- Przeprosiny polityków nie są mi do niczego potrzebne - powiedział w "Faktach po Faktach" w TVN 24 Jacek Świat (PiS), wdowiec po Aleksandrze Natalii-Świat, która zginęła w katastrofie smoleńskiej. Polityk PiS komentował wczorajsze słowa przeprosin jakie skierował do rodzin ofiar katastrofy smoleńskiej premier Donald Tusk.
"Co mi z tych przeprosin"
Jacek Świat powiedział, że nie czekał na przeprosiny jakie politycy skierowali do rodzin ofiar katastrofy smoleńskiej. - Nie czekałem na te przeprosiny, nie są mi do niczego potrzebne, co mi z tego, że mnie ktoś dziś po dwóch i pół roku przeprosi - powiedział Świat.
Jego zdaniem, rząd zawiódł w sprawie katastrofy smoleńskiej. - Cała ekipa Donalda Tuska najdelikatniej mówiąc zawiodła, sądzę, że dopóki ta ekipa nie odejdzie, to nie ruszymy z tą sprawą - powiedział poseł PiS. Dodał, że państwo poradziło sobie w sprawie katastrofy smoleńskiej tylko w jednej sprawie, jako "przedsiębiorca pogrzebowy".
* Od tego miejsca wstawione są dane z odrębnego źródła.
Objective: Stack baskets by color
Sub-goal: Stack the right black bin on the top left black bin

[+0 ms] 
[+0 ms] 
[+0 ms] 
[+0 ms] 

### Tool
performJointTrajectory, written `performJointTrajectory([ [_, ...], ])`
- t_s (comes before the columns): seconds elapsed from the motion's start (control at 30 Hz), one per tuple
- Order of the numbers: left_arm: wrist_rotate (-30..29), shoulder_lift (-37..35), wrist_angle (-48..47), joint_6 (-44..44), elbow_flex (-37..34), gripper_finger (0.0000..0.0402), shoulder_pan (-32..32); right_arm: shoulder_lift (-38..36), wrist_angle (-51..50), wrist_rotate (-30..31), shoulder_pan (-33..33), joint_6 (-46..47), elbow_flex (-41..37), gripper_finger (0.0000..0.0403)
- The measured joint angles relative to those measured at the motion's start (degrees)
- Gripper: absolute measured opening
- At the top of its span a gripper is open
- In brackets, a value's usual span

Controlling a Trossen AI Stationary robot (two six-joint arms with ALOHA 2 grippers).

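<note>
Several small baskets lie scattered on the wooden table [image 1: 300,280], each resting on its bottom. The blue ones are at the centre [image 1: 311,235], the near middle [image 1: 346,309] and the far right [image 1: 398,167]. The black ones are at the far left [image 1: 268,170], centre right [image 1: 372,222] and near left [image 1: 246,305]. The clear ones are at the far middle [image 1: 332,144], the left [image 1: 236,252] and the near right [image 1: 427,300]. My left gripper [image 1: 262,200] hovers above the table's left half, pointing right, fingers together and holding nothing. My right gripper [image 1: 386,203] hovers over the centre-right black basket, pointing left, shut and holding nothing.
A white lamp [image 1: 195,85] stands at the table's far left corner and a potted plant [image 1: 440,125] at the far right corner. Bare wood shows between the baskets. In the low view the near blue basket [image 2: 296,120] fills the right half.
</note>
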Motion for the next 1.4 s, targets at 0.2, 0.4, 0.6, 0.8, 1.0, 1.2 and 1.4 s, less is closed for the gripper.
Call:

Słabe kwalifikacje polityków
Polityk PiS odniósł się także do wyjaśnień jakie złożyła wczoraj Ewa Kopacz, która mówił, że uwierzyła w zapewnienia Rosjan o tym, że przekopują ziemie na metr na miejscu katastrofy w Smoleńsku. - Jeżeli czołowy Polski polityk wierzy na słowo komuś w Moskwie to świadczy to o jego kwalikfikacjach - stwierdził Jacek Świat.
Pytany o to, czy będzie chciał przeprowadzić ponowną identyfikację ciała swojej żony, powiedział: "towarzyszy mi myśl, żeby przeprowadzić ekshumację". - Dokumentacja medyczna mojej żony wygląda wiarygodnie - dodał Świat.